What is Positive Training, and Why Should We Use It?
by Lisbeth Plant KPACTP
In pet dog training, teaching owners positive training, that is to say, to deliver rewards for desirable behaviour – is significantly easier and safer than trying to teach them to administer punishment for undesirable behaviour. In either case, mistakes are bound to occur, but while an untimely reward is simply an extra reward that will make little difference to the final result, an untimely punishment can cause severe setbacks to the training process and may also affect the animal’s overall performance, behaviour, and attitude to training and to his owner/handler.
Click here to learn about Punishment and the Dog Training Instructor , Problems with Punishment and Saying “No” to Your Dog.
Every Day Terminology
In daily use, “positive” training is often used as an abbreviation for “positive reinforcement” training and it is regarded as the opposite of “correction-based” training. In between the two, we sometimes also talk about “balanced” training.
In positive training, we catch the animal doing something right and reward that action, in order to improve the chances that the behaviour happens again (positive reinforcement). When a mistake happens, we ignore it the action itself and then make sure to remove any inherent reward, like for example clearing the kitchen counters to cure counter-surfing (negative punishment).
Correction-based training is exactly what it sounds like. When the animal makes a mistake, we correct (punish) the mistake. The intention is that by teaching the animal what is wrong, the animal will eventually learn to do the right thing. Sometimes, an aversive stimulus (“punishment”) is inflicted on the animal even before the animal has done anything at all, such as in the example of the force-based retrieve.
In “balanced training“, the principle is a combination of the two; when the animal does right, we reward, and when the animal makes a mistake, we punish (“correct”). To most of us, that sounds like quite a reasonable course of action at first. However, it can be fraught with problems.

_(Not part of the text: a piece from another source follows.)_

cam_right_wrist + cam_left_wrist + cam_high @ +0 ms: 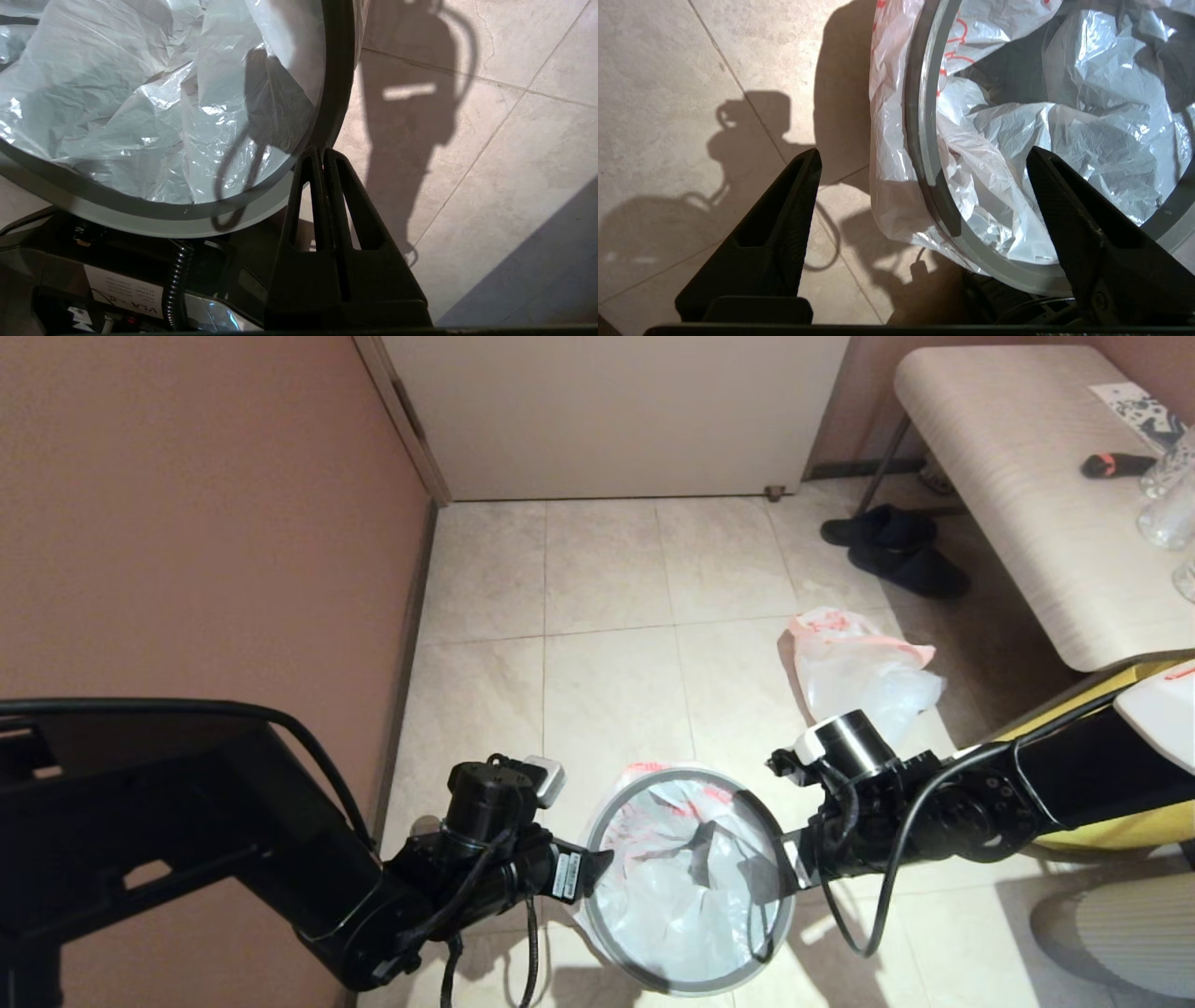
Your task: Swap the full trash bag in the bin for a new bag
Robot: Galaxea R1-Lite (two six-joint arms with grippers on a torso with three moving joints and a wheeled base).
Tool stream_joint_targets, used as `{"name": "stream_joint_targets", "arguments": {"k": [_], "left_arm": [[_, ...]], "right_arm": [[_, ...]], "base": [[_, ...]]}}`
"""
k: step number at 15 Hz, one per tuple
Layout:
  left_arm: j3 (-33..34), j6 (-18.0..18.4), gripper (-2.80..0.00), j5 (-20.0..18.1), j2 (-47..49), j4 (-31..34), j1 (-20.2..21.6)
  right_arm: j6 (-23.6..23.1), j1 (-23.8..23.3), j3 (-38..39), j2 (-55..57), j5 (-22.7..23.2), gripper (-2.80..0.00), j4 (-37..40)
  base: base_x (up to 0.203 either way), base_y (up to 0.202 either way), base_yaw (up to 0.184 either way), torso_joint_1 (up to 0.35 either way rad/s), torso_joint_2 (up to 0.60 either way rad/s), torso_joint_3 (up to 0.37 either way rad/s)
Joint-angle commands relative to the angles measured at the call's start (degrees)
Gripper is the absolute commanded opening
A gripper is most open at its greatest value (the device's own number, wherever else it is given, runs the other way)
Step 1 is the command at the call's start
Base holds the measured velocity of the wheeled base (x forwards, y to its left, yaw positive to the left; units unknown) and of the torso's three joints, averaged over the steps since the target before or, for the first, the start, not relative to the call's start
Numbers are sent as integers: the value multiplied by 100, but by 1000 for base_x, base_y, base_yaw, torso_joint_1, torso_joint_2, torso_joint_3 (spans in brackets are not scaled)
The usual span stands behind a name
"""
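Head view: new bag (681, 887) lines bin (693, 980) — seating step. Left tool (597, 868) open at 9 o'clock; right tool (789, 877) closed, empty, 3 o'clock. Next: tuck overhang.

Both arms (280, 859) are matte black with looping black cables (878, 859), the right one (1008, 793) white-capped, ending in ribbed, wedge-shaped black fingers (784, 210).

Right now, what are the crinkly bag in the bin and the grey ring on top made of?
The new bag looks like thin translucent plastic: it crinkles, glints, and carries red print near its edge. The grey hoop seems to be smooth, matt hard plastic, though painted metal can't be ruled out. It rims the bin.
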Motion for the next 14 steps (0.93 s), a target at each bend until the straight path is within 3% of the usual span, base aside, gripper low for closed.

It is doubtful that reinforcement and punishment are perceived as equal by the learners. A teacher that punishes a student, even by a simple sneer, for providing a wrong answer, is making that student less likely to want to offer answers in the future. Compare that to a teacher that concentrates on rewarding not only correct answers, but also attempts. That teacher will have much more willing learners, and in fact will also encourage learning in a climate that is free of the risk of “failure”.

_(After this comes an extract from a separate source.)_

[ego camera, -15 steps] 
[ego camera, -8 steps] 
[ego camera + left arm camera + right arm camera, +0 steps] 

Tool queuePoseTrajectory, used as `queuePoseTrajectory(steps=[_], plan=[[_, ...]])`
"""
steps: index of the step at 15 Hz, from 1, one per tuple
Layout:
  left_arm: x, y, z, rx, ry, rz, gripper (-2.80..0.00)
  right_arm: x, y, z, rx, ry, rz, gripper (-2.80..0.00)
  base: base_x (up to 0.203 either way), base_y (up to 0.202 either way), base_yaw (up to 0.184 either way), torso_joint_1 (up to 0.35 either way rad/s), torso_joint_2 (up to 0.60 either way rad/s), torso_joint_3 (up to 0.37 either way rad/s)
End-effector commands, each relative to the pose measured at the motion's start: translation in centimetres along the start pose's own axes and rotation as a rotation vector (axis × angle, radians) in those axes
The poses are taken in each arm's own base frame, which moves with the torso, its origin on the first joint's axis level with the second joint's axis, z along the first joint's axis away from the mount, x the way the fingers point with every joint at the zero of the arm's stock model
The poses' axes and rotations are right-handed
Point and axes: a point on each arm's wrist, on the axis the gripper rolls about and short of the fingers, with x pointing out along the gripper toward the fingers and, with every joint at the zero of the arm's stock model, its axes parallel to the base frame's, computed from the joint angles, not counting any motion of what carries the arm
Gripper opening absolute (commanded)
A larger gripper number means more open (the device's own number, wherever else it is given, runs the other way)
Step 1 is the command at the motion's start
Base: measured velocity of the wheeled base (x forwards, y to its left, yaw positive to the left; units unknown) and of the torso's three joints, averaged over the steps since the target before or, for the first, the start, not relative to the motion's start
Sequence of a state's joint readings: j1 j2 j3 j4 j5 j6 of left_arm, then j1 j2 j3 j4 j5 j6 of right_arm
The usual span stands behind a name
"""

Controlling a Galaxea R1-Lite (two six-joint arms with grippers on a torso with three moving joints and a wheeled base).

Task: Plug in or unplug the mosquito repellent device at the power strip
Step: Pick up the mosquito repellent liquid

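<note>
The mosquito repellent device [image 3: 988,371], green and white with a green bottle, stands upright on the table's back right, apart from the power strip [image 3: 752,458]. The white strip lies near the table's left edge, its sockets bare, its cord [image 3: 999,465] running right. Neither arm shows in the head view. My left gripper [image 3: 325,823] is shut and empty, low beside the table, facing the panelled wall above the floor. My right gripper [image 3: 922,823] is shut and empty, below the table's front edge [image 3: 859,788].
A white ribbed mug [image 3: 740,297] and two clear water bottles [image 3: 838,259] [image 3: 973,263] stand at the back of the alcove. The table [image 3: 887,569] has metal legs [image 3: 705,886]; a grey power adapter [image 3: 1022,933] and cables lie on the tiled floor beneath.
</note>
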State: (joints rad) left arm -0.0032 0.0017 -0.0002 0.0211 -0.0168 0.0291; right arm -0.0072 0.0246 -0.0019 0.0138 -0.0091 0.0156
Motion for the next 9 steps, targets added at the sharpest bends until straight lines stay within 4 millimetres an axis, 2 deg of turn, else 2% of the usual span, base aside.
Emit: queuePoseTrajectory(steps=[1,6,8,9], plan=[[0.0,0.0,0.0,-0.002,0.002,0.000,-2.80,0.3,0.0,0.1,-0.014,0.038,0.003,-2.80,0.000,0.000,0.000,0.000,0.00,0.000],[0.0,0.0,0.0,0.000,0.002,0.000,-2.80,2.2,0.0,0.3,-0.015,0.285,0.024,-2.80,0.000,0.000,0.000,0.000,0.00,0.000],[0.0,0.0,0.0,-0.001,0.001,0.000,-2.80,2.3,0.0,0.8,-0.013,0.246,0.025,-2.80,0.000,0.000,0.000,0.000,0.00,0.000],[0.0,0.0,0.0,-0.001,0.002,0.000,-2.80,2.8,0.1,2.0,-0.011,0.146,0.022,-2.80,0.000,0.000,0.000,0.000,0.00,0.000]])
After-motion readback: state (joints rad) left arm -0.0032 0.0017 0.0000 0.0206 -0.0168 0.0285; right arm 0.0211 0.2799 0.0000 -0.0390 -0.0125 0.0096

When we concentrate on rewarding correct behaviours, and simply remove the rewards associated with incorrect behaviours, i.e. we avoid any and all aversive (unpleasant) consequences, the laws of learning(1) tell us that the strength of the rewarded behaviours will increase, while unrewarded behaviours will regress naturally. The challenge for the average dog owner is of course to identify what the reward might be in each case of undesirable behaviour.
A pleasant side-effect of reward-based training is the strong bond of mutual respect, understanding and affection that develops between trainer and learner. The learner associates all those rewards not only with his own behaviour, but with the presence of the trainer.
Training without aversives can be a powerful tool for training complicated behaviours and behaviour chains, because the cue for one behaviour, if trained strictly without aversives stimuli of any kind, will function as a reward for the previous behaviour.(2,3) This way, an obedience competitor can build up an entire behaviour chain of the trial sequence, continuously rewarding the dog in the ring with one cue after another until the final heel-out-of-the-ring, where the reward is given. The competitor has in fact continuously ‘rewarded the dog in the ring’ during the trial!
This only works if the cue for the subsequent behaviour has no association with any kinds of aversives. This is because, unlike the “commands” used in correction-based or balanced training, which implicate “do this or else”, the “cues” used in positive reinforcement training constitute opportunities for reinforcement. This makes the cue itself a valuable commodity that the animal learns to pay attention to for his own interests.
By using purely positive reinforcement, without any kinds of aversives, you will therefore teach your animal not only to do what you want, but also to be attentive and long for you to ask for the behaviours.
Reliability of Performance (Stimulus Control)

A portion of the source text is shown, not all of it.